Two men and a woman were being charged in the beating of a gay couple during a late-night encounter on a Philadelphia street, prosecutors announced Tuesday.
The case gained attention when police posted a video of the well-dressed suspects out on the town that night, and online sleuths used social media sites to help identify them. Several of the approximately 12 men and women in the group have since met with police.
 One of the attackers assistant coach for Catholic school
District Attorney Seth Williams said Tuesday that charges have been approved for three of them, 24-year-olds Philip Williams and Katherine Knott and 26-year-old Kevin Harrigan, all of suburban Bucks County.

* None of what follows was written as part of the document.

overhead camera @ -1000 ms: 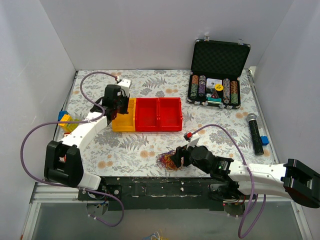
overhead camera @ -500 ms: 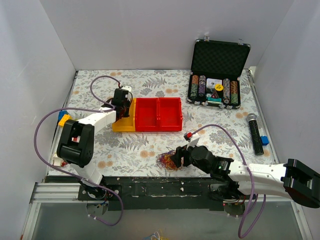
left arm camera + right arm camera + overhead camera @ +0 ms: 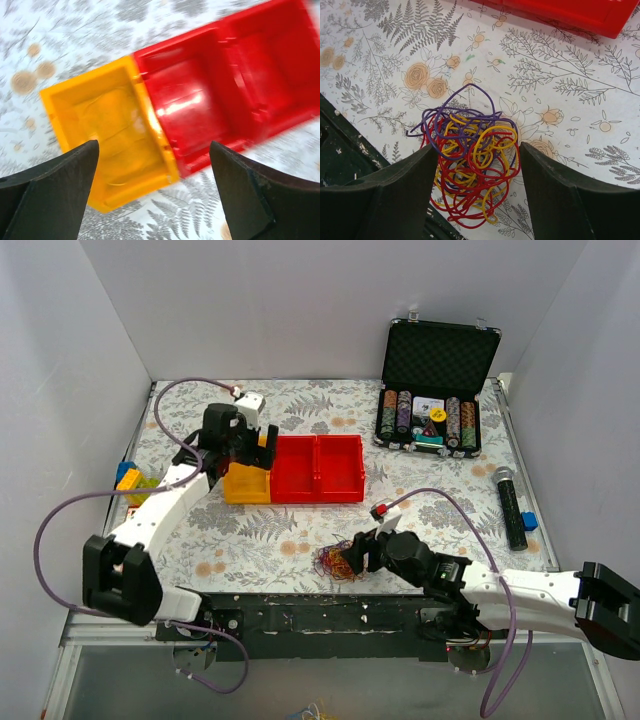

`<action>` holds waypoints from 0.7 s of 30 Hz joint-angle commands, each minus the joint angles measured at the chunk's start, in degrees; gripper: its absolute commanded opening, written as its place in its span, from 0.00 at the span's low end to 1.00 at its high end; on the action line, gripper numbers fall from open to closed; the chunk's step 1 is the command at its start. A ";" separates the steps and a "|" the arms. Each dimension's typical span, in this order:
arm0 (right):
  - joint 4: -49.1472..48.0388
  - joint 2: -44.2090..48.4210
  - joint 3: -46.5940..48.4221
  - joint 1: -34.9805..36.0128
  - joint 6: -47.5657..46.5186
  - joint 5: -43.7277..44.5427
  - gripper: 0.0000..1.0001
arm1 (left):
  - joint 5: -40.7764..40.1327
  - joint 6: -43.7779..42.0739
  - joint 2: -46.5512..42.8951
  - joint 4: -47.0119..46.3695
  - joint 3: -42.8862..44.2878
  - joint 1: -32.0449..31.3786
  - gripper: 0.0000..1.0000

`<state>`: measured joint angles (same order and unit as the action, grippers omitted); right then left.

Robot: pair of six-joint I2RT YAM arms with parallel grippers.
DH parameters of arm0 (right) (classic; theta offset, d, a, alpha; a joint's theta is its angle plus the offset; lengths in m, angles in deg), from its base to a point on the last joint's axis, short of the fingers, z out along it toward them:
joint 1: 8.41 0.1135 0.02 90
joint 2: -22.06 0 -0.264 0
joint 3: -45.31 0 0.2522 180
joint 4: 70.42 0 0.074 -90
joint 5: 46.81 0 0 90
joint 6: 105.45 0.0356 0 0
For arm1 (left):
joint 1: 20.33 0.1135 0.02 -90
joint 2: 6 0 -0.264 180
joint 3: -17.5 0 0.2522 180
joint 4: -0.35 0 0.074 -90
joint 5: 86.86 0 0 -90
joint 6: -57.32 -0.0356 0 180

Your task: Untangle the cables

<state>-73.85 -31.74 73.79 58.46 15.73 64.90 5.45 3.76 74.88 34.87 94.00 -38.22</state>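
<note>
Nearest, the cables (image 3: 470, 165) lie knotted by the near edge of the table (image 3: 290, 530), between the fingers of the right gripper (image 3: 477, 150), which is spread wide and empty. A careless drag could pull them overboard; open room lies farther in. Far left, the left gripper (image 3: 152, 150) hangs agape, empty, over the yellow bin (image 3: 100, 125).

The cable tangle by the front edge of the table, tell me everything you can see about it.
The cables form one loose, rounded clump of very thin, glossy wire loops in red, yellow and purple, with some orange. One purple loop arches out on the far side. The clump lies on the floral tablecloth close to the table's near edge, apart from the red bins. The right gripper hangs over it, open, one finger on either side; whether they touch the strands is unclear.
</note>
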 commanded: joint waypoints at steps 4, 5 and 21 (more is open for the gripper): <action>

"This vicious attack shocked the entire country. An assault on people because of their sexual orientation has no place in Philadelphia," the district attorney said in a statement.
The victims told police that the group hurled gay slurs and beat them when the two parties passed on the street on Sept. 11. One man suffered serious facial injuries, including an orbital fracture, and had his jaw wired.
All three suspects were being charged with criminal conspiracy and two counts each of aggravated and simple assault, and reckless endangerment. Philip Williams' attorney did not return a call for comment and Harrigan's attorney's name is not known.
Defense lawyer Louis Busico, who represents Knott, denied that the dispute was motivated by anti-gay bias. He also said his client, who has relatives in law enforcement, did not throw a punch.
"She in no way participated in the assault of anyone," Busico said Tuesday. "(And) she didn't hurl an insult or a slur, of any kind."
Like others seen in the group, Knott graduated from Archbishop Wood High School in Warminster. One man in the group has since stepped down as a part-time basketball coach at the Roman Catholic school. He was not charged Tuesday.
"Violence against anyone, simply because of who they are, is inexcusable and alien to what it means to be a Christian," Philadelphia Archbishop Charles Chaput, speaking about the case, said last week in a statement.
Pennsylvania's hate-crimes law does not cover crimes motivated by a person's sexual orientation.
Philadelphia Police Commissioner Charles Ramsey, along with openly gay state Rep. Brian Sims of Philadelphia and others, have said the case illustrates the need for a change in the law.